As David Conroy says: "Suicide is not chosen; it happens when pain exceeds
resources for coping with pain. That's all it's about. You are not a bad
person, or crazy, or weak, or flawed, because you feel suicidal. It doesn't
even mean that you really want to die - it only means that you have more pain
than you can cope with right now. If I start piling weights on your shoulders,
you will eventually collapse if I add enough weights... no matter how much you
want to remain standing. Willpower has nothing to do with it. Of course you
would cheer yourself up, if you could. Don't accept it if someone tells you,
"That's not enough to be suicidal about." There are many kinds of pain that
may lead to suicide. Whether or not the pain is bearable may differ from
person to person. What might be bearable to someone else, may not be bearable
to you. The point at which the pain becomes unbearable depends on what kinds
of coping resources you have.
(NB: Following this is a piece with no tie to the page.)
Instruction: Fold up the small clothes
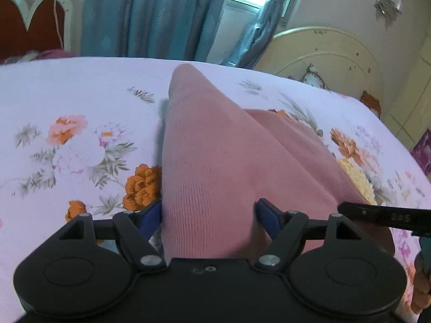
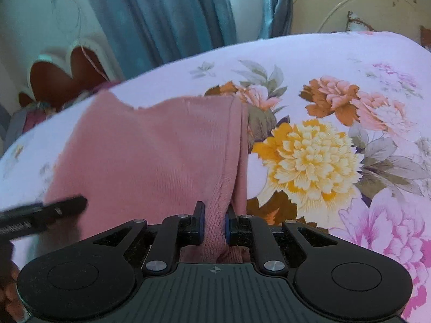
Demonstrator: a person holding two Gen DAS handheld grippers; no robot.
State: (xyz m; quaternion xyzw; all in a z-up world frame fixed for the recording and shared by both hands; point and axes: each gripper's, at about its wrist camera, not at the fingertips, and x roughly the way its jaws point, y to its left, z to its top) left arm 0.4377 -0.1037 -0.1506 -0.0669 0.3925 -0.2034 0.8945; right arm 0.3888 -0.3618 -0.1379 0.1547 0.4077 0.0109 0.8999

Individuals vary greatly in their capacity to
withstand pain. When pain exceeds pain-coping resources, suicidal feelings are
the result. Suicide is neither wrong nor right; it is not a defect of
character; it is morally neutral. It is simply an imbalance of pain versus
coping resources. You can survive suicidal feelings if you do either of two
things: (1) find a way to reduce your pain, or (2) find a way to increase your
coping resources. Both are possible."

(I write this in memory of my friend from Princeton, Robin Rochlin Cooperman,
M.D. Psychiatry, 1963-2010. I can wish that she was still alive to talk with
about all this newly emerging information about increasing wellness in a wide
variety of ways beyond prescription pharmaceuticals. And also I write this in
memory of other friends I have lost along the way...)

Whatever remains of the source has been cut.